Kontrovers ist vor allem eine in der Petition genannte Zahl: Der „Abbau“ von rund 400 Betten. Die Kliniken teilten auf Anfrage zwar mit, dass in dem Merheim-Modell zwar mehr als 300 Planbetten wegfallen. Allerdings werden den Kliniken zufolge aktuell nur 850 von 1335 Planbetten betrieben – weil das Personal fehlt. Das Modell geht künftig von 1029 Betten aus, ein Betrieb von mehr als 850 Betten sei möglich. Aus Sicht der Kliniken gibt es also keinen Abbau. Im Gegenteil: „Die Planbetten sind eine theoretische Größe, die in der Praxis keine Relevanz mehr hat, insbesondere aufgrund des Pflegemangels. Ein Leistungswachstum an einem Standort ist möglich“, sagte eine Sprecherin.
Kölner Klinken: Aufsichtsratschef hält Petition für wertlos
Aus Sicht von Aufsichtsratschef Ralf Unna (Grüne) hat die Petition schon aufgrund der Angabe zum Abbau von Betten keinen Wert. „Die Petition fußt auf falschen Tatsachenbehauptungen“, sagte er. „Wenn man mit falschen Aussagen auf Menschenfang geht, ist das unseriös und irrelevant. Ich erwarte nicht, dass aus der Petition etwas folgen wird.“ Außerdem vermutet er, dass die Zahl der Online-Unterschriften keine große Aussagekraft hat. „Viele derjenigen, die geklickt haben, sind nicht in Köln wohnhaft, Mehrfachbeteiligung war nicht rechtssicher ausgeschlossen“, sagte er über die Petition. Demokratische Politik werde nicht mit Klicks gemacht.

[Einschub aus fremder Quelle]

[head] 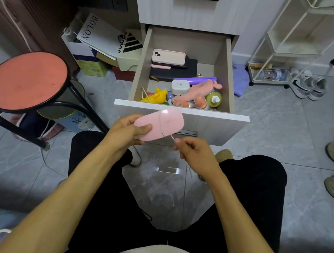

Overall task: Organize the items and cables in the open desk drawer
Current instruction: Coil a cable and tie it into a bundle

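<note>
L hand (128,130) grips 1 pink case (159,124), R hand (195,154) pinches 1 cord (172,137).

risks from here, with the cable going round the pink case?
1. The left hand grips only one end of the pink case; a hard tug could tip it out.
2. The right hand pinches the thin white cable near its end; it may slip and unwind.
3. The drawer front is crowded with small bottles, so setting the case in could knock them.
</note>
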Demonstrator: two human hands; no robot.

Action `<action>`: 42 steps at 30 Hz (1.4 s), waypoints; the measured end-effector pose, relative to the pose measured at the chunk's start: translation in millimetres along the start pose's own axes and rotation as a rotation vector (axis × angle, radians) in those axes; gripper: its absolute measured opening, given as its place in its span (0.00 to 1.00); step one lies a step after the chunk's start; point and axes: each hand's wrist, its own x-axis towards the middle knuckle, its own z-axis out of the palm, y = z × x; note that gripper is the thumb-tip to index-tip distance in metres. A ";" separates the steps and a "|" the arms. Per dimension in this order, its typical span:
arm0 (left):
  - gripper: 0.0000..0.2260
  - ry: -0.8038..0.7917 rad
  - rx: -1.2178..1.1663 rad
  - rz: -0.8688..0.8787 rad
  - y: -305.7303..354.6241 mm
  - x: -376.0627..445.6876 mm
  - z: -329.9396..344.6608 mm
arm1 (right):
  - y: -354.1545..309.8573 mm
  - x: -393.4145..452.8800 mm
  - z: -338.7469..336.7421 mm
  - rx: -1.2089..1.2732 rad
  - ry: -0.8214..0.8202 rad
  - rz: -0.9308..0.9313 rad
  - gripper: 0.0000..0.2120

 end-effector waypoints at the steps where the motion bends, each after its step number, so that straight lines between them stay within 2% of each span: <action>1: 0.09 0.075 0.074 0.013 -0.4 1.9 0.2 | 0.1 -3.2 0.3 -0.037 -0.017 -0.012 0.15; 3: 0.08 0.149 0.257 0.096 -0.7 3.3 3.2 | -1.8 -7.6 -0.5 -0.137 -0.087 -0.017 0.14; 6: 0.10 0.172 0.559 0.282 1.0 1.0 11.0 | -8.2 -8.9 -2.5 -0.291 -0.168 -0.028 0.14; 8: 0.11 0.117 0.731 0.351 4.2 -2.5 14.9 | -16.3 -6.0 -6.4 -0.338 -0.119 -0.093 0.13; 11: 0.11 -0.090 0.834 0.338 7.1 -7.3 10.9 | -29.9 2.6 -17.8 -0.255 0.011 -0.139 0.11; 14: 0.11 -0.259 0.759 0.324 10.9 -11.2 0.2 | -32.9 10.5 -25.4 -0.046 0.073 -0.101 0.10; 18: 0.12 -0.339 0.405 0.242 7.7 -14.2 -9.1 | -23.1 13.7 -19.1 0.204 -0.039 0.012 0.07; 21: 0.13 -0.277 0.158 0.135 -3.9 -14.7 -5.8 | -9.9 11.3 -6.6 0.185 -0.054 0.091 0.14; 24: 0.12 -0.055 -0.092 0.002 -11.8 -10.4 1.7 | 0.0 4.9 8.2 0.099 -0.080 0.041 0.11; 27: 0.09 0.162 0.053 0.022 -16.3 -2.7 7.7 | 0.9 -3.5 15.2 -0.078 -0.133 -0.012 0.12; 30: 0.12 0.241 0.420 0.187 -16.9 -2.1 11.3 | -8.5 -5.1 12.6 -0.321 -0.180 -0.093 0.14; 32: 0.14 0.228 0.682 0.274 -15.7 -2.3 9.8 | -19.9 -2.7 7.7 -0.417 -0.188 -0.162 0.14; 35: 0.13 0.014 0.889 0.263 -12.4 -3.1 6.0 | -36.8 4.7 -8.6 -0.420 -0.112 -0.229 0.10; 38: 0.12 -0.179 0.899 0.283 -13.3 -4.2 -1.5 | -43.3 16.3 -21.6 -0.350 -0.032 -0.221 0.09; 42: 0.13 -0.255 0.526 0.229 -16.4 -8.1 -12.2 | -23.2 27.7 -19.4 -0.110 -0.098 -0.095 0.07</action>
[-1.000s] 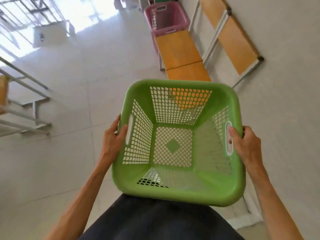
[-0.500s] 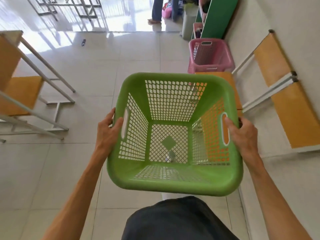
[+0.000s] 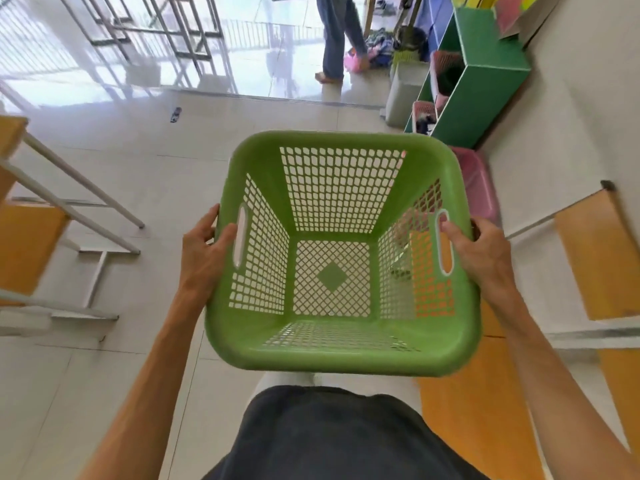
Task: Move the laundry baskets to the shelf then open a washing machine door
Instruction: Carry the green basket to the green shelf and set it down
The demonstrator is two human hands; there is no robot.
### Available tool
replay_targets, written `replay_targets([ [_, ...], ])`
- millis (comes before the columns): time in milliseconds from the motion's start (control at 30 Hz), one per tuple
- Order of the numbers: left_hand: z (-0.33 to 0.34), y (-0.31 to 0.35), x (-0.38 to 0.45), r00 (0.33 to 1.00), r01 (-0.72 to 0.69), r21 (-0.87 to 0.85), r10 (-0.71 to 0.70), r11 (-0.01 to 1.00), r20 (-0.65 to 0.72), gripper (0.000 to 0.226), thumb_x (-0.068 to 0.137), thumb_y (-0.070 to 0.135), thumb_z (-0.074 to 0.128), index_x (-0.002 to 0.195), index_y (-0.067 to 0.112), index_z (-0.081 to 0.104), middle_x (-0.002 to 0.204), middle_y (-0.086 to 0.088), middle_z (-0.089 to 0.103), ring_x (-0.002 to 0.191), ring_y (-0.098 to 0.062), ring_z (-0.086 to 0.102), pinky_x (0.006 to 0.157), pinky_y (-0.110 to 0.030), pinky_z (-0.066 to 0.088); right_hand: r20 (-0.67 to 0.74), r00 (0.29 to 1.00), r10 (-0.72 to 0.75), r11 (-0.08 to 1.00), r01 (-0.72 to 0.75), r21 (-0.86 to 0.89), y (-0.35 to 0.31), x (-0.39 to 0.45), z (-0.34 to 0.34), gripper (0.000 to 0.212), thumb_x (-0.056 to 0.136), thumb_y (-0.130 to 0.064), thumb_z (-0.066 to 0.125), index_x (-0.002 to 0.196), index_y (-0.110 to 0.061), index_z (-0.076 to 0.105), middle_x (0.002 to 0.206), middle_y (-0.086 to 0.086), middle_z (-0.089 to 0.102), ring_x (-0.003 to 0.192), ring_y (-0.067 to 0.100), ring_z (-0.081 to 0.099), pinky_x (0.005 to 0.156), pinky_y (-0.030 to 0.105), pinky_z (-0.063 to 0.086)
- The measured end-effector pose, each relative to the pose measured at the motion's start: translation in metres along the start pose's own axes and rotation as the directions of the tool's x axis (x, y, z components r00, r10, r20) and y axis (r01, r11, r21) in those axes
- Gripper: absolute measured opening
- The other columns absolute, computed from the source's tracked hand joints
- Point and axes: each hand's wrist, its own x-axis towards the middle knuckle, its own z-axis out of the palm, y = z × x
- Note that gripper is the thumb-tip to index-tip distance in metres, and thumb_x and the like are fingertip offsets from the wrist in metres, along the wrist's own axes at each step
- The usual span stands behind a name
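Holding a green basket up in front of the body, a person stands on a shiny white tiled floor. The basket has nothing in it, and its walls and bottom are full of little holes. It is in the air, not touching the floor, with its open top facing up.

Far ahead, by the right wall, stands a green shelf with boxes of stuff in its openings. A pink basket sits on the floor just behind the green basket's far right corner, between it and the shelf. Orange benches with white legs run along the right wall, and more sit at the left edge of the floor.

Another person's legs show far away, near a pile of clothes.

The left hand grips the basket's left rim beside the handle hole, fingers curled around the edge. The right hand grips the right rim the same way, thumb on top.
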Motion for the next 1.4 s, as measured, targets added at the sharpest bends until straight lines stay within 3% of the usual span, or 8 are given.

Wer Recht behalten wird, werden die kommenden Wochen zeigen. Anfang August wollen sich die Initiatoren beraten, ob ein Bürgerbegehren ein sinnvoller Schritt sein könnte, um den Merheim-Plan tatsächlich zu stoppen oder zumindest mehr lokale kommunale Krankenhausstrukturen zu erhalten. Die Online-Unterschriften sollen Reker bei der Ratssitzung am 7. September übergeben werden.